En conclusion, nous constatons que certains élèves admettent que s’ils échouent c’est avant tout par manque de travail et que s’ils réussissent, c’est grâce à leurs efforts. Ils semblent penser que sans travail, on ne peut pas réussir. L’action de travailler est

« interne », donc propre à chacun, variable et contrôlable, ainsi, les élèves prétendent qu’ils doivent s’investir et fournir des efforts s’ils veulent réussir.

Nous constatons également que quand ils réussissent, deux facteurs sur trois sont des facteurs internes alors que quand ils échouent, il y a plus de facteurs externes qui entrent en compte. Il est effectivement plus facile de s’attribuer son propre succès et de trouver des causes externes à sa personne en cas d’échec. Attribuer son échec à des causes externes, stables et incontrôlables est un processus appelé biais de complaisance par Weiner et al., (1972, cités par Doise et al., 1991). Il s’agit d’une manière pour les élèves qui se trouvent dans une situation d’échec, d’une part, de se protéger des émotions négatives que pourrait engendrer l’adoption du processus d’internalité défini par Lorenzi-Cioldi (2002) et, d’autre part, selon Blouin (1985, 1988, cité par Crahay, 2003), de

maintenir une haute estime de soi.

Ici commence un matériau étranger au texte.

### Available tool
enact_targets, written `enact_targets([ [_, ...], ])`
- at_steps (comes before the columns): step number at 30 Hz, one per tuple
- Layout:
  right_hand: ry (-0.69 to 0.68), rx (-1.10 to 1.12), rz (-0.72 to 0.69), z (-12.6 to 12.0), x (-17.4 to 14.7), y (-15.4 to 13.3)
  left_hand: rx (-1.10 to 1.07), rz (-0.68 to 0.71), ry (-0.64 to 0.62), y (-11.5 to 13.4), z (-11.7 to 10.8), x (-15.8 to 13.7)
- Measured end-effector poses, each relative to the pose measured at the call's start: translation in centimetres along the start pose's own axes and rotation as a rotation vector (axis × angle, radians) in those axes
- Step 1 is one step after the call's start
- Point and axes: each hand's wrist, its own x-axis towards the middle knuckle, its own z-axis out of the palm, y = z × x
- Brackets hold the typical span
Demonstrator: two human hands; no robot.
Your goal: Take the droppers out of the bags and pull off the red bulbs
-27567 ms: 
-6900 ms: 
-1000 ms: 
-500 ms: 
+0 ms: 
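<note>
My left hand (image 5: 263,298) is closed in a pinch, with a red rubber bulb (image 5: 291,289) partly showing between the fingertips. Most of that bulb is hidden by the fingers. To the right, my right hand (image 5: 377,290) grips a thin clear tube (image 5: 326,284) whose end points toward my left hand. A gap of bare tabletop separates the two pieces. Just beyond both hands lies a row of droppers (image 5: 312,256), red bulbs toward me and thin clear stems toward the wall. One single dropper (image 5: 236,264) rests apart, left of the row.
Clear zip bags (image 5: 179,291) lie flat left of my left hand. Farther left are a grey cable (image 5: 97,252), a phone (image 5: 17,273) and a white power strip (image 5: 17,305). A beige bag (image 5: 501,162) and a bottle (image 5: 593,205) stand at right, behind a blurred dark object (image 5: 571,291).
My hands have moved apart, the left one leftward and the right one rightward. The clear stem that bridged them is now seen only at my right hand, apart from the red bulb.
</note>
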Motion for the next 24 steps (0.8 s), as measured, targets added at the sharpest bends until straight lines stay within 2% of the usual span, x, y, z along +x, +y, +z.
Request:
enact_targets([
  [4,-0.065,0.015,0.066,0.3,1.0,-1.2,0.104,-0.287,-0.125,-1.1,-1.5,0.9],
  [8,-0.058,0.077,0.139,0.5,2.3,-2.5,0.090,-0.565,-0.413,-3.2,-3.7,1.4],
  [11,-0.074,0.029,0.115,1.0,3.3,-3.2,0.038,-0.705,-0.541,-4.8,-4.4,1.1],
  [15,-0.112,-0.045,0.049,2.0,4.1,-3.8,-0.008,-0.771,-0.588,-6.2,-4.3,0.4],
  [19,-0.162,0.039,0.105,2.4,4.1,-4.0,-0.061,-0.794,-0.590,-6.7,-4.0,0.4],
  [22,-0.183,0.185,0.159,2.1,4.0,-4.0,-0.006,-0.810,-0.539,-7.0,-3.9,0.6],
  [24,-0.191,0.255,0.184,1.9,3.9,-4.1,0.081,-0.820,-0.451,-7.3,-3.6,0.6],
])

Seligman et al. (1978, cités par Crahay, 2003) ont également observé que les personnes qui vivent des événements négatifs leur causant du tort tels qu’un redoublement ont tendance à les attribuer à des causes externes, stables et incontrôlables, cela étant notamment dû à la crainte de subir les moqueries des camarades promus.

Après avoir analysé les différences et les similitudes entre les élèves ayant un sentiment d’appartenance à l’établissement soit positif, soit négatif, nous avons dissocié parmi les étudiants ceux qui ont déjà vécu un redoublement (S+ : n=33 ; S- : n=5) et ceux qui n’ont pas connu cette mesure (S+ : n=106 ; S- : n=15) afin à nouveau de faire des observations.

(S+) (S-)

École C École N-B École C École N-B

Red. Non red. Red. Non red. Red. Non red. Red. Non red.

N=20 n=87 n=13 n=19 n=4 n=10 n=1 n=5

Elèves redoublants : 87% (33 élèves) Elèves non redoublants : 88% (106 élèves)

Elèves redoublants : 13% (5 élèves) Elèves non redoublants : 12% (15 élèves)

Pour ce faire, nous avons pris appui sur les réponses aux items 30 et 34, à savoir s’ils préfèreraient changer d’établissement et s’ils ont déjà été redoublants. Les analyses porteront sur des thématiques spécifiques qui sont la réputation de l’école, c’est-à-dire l’opinion que les élèves nourrissent à l’égard de l’établissement dans lequel ils poursuivent leurs études et l’influence que peut avoir celle-ci sur leurs apprentissages actuels, et les attributions causales, autrement dit les causes mentionnées par les élèves pour expliquer leurs échecs et leurs réussites. Il s’agit d’analyses qualitatives car le nombre réduit d’élèves ne nous permet pas de faire des statistiques approfondies.